We are lucky: this datalink contains something with #proc semantics; **descriptions** says, that this is precisely what we need. Unfortunately, we are not able to choose cutout size time, as mentioned in the description, but this is not a case for all datalinks (indeed, some of them do not provide users with SODA functionality at all)

To explore SODA functionality we should know the URL of endpoint for submitting SODA requests (where methods live) and input parameters. All this we can extract from datalink table metadata and datalink table itself. Exploring corresponding votable (xml) helps to figure out where these things live

In [57]:
# Explore datalink table resources:
[print(p) for r in dl.votable.resources for p in r.params]
from astropy.io.votable import writeto
writeto(dl.votable, "datalink.vot")


<PARAM ID="accessURL" arraysize="*" datatype="char" name="accessURL" ucd="meta.ref.url" value="http://dc.g-vo.org/dasch/q/dl/dlget"/>
<PARAM ID="standardID" arraysize="*" datatype="char" name="standardID" value="ivo://ivoa.net/std/soda#sync-1.0"/>


Take a look at the datalink.
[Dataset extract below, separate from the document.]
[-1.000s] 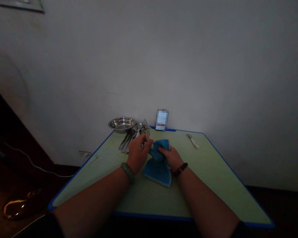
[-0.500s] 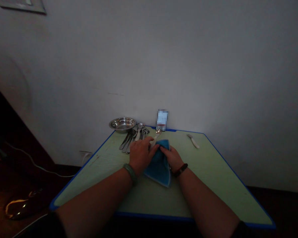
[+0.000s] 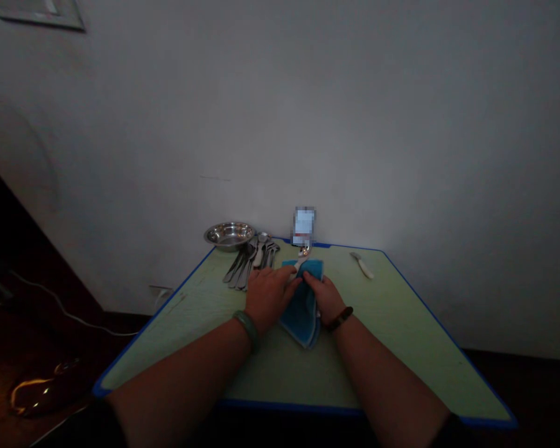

We can extract some parameters we see in the TOPCAT "Table Parameters" window this way (I hope there are special methods in pyvo to hide this underhood things). Firsts of all we need to figure out input parameters:

In [59]:
vot = dl.votable  # pyvo.dal.adhoc.DatalinkResults VOTable
input_params_tmp = {}
# Iterate over all resources
for res in vot.resources:
    # Iterate over all GROUPs in the resource
    for group_tmp in res.groups:
        if group_tmp.ID == "inputParams":
            for item_tmp in group_tmp.iter_fields_and_params():
                print(f'{item_tmp.name=}, {item_tmp.ucd=}, {item_tmp.value=}')
                print(f'{item_tmp.description=}')
                input_params_tmp[item_tmp.name] = item_tmp.value


item.name='ID', item.ucd='meta.id;meta.main', item.value='ivo://org.gavo.dc/~?dasch/q/i00811'
item.description='The publisher DID of the dataset of interest'
item.name='POS', item.ucd='phys.angArea;obs', item.value=''
item.description='SIAv2-compatible cutout specification'


SODA endpoint is here:

In [60]:
proc_link_tmp = next(dl.bysemantics("#proc"))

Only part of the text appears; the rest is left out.